By Erica Oakley, Humanitas Global
Malnutrition is not limited to any one ethnicity or body size and it knows no geographic or income boundaries. There isn’t a country in the world that doesn’t have some form of malnutrition within its borders. Today, there are an estimated 2-3 billion people around the world suffering from the many facets of malnutrition, which include undernutrition, overweight or obese, and/or a micronutrient deficiency (particularly iron, vitamin-A, zinc, and iodine).
With the launch of the first Global Nutrition Report (GNR) last week, the global community had its first in-depth look at national nutritional statuses since the International Conference on Nutrition in 1992. One of the things that stood out to me as I looked back at the 1992 report, Nutrition and development – a global assessment, is how eerily the report applies to the same issues we’re discussing now, over two decades later.
All of the nutritional challenges we faced then are still a reality today, including obesity. In 1992, obesity and diet-related non-communicable diseases (NCDs) were “emerging public health problems in most countries.” Despite these warnings, as we all know, the problem has gotten worse. In developed countries, obesity and overweight are an ever increasing problem in our societies, escalating from 7-15% of adults in 1992 to 33-50% today.
With an estimated 1.5 billion people worldwide who are overweight and an additional 500 million who qualify as obese, it’s no longer an epidemic confined to developed countries - it’s a global pandemic.

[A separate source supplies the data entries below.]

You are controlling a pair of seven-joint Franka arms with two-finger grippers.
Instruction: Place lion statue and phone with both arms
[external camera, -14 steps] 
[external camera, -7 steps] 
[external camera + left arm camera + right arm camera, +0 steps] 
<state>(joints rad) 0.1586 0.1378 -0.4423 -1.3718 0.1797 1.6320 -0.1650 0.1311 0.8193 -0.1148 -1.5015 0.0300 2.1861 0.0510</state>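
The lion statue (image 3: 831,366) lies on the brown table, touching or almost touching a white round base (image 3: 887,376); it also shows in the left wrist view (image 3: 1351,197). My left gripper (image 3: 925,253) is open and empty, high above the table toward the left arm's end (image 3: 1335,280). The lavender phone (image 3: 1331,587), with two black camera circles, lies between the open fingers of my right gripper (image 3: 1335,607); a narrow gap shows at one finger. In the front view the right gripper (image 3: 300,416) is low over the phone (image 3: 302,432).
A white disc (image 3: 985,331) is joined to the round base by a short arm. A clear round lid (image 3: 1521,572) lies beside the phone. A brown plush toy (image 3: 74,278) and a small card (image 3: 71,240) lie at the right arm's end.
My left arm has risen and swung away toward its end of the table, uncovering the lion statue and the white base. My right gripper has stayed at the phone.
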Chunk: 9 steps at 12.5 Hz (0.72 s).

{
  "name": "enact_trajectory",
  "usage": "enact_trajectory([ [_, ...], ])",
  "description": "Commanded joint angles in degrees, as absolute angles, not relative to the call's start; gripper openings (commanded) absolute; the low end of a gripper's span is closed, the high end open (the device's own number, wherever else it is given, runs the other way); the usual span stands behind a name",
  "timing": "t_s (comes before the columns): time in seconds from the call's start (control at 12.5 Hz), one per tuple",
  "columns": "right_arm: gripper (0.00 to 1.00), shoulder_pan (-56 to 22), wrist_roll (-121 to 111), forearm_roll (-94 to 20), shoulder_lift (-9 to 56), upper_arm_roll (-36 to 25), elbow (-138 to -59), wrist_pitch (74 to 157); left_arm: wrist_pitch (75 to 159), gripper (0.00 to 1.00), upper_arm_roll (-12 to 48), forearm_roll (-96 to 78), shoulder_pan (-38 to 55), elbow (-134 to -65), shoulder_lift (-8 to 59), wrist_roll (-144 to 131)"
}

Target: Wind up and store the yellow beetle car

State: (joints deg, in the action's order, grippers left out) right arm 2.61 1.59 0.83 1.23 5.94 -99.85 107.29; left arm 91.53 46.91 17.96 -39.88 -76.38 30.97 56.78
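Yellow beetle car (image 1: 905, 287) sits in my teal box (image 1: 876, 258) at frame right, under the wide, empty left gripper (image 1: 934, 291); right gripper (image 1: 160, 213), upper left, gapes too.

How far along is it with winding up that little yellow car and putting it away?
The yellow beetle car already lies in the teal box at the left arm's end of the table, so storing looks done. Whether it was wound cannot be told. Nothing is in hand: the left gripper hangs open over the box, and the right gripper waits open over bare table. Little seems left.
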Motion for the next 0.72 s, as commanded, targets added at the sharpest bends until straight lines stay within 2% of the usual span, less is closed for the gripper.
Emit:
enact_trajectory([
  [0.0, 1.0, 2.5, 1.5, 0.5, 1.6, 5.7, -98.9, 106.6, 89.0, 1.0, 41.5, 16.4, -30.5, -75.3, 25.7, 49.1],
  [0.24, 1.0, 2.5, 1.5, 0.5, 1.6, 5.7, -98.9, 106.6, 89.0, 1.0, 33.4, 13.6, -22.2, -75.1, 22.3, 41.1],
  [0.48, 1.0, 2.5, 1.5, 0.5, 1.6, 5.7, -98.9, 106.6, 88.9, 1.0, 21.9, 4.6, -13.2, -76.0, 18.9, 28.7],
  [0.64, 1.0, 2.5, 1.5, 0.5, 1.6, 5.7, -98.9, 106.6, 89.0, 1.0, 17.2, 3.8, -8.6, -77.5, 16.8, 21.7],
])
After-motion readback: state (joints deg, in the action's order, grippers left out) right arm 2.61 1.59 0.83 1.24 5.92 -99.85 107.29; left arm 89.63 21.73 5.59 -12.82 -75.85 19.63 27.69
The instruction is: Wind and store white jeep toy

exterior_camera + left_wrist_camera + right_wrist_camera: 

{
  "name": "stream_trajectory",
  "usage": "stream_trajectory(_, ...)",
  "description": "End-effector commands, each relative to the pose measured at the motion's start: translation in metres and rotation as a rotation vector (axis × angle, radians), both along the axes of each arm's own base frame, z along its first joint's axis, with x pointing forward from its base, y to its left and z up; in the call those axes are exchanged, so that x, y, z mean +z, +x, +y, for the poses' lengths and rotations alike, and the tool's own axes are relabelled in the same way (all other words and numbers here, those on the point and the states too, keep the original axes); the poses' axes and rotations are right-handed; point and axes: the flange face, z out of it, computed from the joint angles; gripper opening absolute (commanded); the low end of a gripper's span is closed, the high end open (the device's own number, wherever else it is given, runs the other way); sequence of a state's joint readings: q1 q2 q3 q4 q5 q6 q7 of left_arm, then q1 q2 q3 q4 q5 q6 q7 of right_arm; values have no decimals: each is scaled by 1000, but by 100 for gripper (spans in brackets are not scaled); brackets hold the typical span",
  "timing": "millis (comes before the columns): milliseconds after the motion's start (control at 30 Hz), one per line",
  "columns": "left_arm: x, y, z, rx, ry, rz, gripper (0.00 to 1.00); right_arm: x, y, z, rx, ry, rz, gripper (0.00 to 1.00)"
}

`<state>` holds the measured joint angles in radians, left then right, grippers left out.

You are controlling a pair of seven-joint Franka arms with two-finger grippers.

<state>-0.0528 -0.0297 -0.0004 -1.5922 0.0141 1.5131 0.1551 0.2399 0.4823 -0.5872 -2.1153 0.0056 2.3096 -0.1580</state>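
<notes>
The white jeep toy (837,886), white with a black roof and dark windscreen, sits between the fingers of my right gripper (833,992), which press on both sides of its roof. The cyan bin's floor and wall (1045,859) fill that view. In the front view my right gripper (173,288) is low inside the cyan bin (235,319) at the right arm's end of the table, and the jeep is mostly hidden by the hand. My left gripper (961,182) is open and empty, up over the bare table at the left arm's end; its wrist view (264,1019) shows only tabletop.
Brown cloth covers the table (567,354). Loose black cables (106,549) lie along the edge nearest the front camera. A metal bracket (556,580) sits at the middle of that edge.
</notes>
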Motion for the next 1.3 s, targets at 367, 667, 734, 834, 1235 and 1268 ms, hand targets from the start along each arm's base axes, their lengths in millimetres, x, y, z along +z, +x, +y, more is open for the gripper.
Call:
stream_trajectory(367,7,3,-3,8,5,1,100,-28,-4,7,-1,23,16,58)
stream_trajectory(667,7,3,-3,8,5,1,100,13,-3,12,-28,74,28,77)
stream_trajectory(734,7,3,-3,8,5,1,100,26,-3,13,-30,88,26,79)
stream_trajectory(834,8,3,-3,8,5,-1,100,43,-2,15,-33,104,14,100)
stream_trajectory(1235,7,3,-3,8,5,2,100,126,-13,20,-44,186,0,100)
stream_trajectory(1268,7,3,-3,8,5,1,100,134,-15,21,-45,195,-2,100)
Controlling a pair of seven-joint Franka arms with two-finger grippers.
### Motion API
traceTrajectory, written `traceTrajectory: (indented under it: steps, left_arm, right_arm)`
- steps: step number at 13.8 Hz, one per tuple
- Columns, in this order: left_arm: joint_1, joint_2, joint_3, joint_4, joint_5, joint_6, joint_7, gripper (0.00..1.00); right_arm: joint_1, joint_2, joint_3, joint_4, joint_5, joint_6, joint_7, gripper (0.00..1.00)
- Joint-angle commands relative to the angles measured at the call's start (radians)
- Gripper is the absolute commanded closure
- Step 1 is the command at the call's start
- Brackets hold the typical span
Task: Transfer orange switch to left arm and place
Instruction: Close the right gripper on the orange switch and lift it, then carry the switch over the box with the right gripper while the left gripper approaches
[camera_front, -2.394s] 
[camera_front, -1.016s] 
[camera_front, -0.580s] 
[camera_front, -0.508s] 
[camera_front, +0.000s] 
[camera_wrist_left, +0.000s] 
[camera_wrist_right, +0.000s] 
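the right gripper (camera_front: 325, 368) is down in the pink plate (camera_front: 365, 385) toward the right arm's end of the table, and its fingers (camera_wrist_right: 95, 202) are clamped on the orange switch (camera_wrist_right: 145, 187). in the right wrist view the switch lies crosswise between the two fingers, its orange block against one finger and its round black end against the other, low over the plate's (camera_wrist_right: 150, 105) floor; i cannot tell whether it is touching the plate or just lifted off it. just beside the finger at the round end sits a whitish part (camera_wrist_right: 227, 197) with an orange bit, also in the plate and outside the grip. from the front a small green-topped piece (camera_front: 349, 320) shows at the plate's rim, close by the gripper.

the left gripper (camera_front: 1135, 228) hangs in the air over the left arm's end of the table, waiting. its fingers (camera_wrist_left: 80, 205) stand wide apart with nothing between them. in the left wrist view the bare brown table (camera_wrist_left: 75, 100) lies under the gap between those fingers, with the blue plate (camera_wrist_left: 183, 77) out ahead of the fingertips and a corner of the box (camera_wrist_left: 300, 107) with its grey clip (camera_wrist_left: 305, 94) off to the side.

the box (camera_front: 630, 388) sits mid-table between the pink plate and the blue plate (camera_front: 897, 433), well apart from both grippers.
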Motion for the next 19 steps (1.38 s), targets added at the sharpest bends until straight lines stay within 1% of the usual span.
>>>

Many countries face the double burden of fighting obesity and hunger. In the U.S. for example, nearly 69% of adults and 32% of children are overweight or obese. At the same time, 14.5% of U.S. households, including 15.9 million children, suffer from food insecurity. In Indonesia, the country has made great strides in cutting the number of undernourished in half, to 9%; however, the number of overweight and obese are ever increasing. 21% of Indonesian adults and 14% of children under five are obese and the numbers are growing. In Mexico, 70% of the population is overweight with 32.8% obese, while 14.4% of children are stunted (and the figure is upwards of 33% for indigenous children).
How can overweight and underweight co-exist? A few examples include:
Poor government policies and action: Many governments are slow to prioritize curbing overweight and obesity even though the impact on their economies is high. For example, the economic cost of obesity in China is expected to be 9% of gross national product by 2025. Not all governments are ignoring the problem, however. According to the GNR, some European countries are looking to tackle obesity by “improving school lunches, controlling advertising and marketing to children, taxing junk foods and overprocessed foods, and promoting physical activity.” Europeans aren’t the only ones. In Mexico, sugary drinks and unhealthy food taxes was passed in 2013. And earlier this month, Berkley passed the first soda tax in the U.S.
Lack of education: It’s not just improving the food that we feed children or the advertisements directed at them – it’s also about education. We can provide children with healthier meals, but without educating them on why the food is healthier, the message won’t get past the lunch room. With so many competing messages about what’s healthy it’s vital that the right messages get through to children – and parents. According to a recent study, mothers of a poorer socioeconomic background were more likely to feed their infants foods that were high in fat and sugar (e.g. candy, ice cream, fries, etc) because of lack of education, awareness, and expense of healthier foods (see economics below).
Food deserts: Lack of access to grocery stores combined with dependence on restaurants or convenience stores means poor access to healthy foods, such as fresh fruits and vegetables. Often times, these options that lower-income families have access to and can afford are high in calories but low in micronutrients.
Economics: Healthy food is expensive. According to a recent study in the UK, healthy foods were three times as more expensive than their less healthy counterparts. This is where poor government policies and action is vital. We need a complete overhaul of our food system, with one that puts people above the interest of companies. We simply can't afford not to.
We have more than 2 billion reasons – and counting – to get serious about addressing the many sides of malnutrition, including obesity. Let’s do something about it.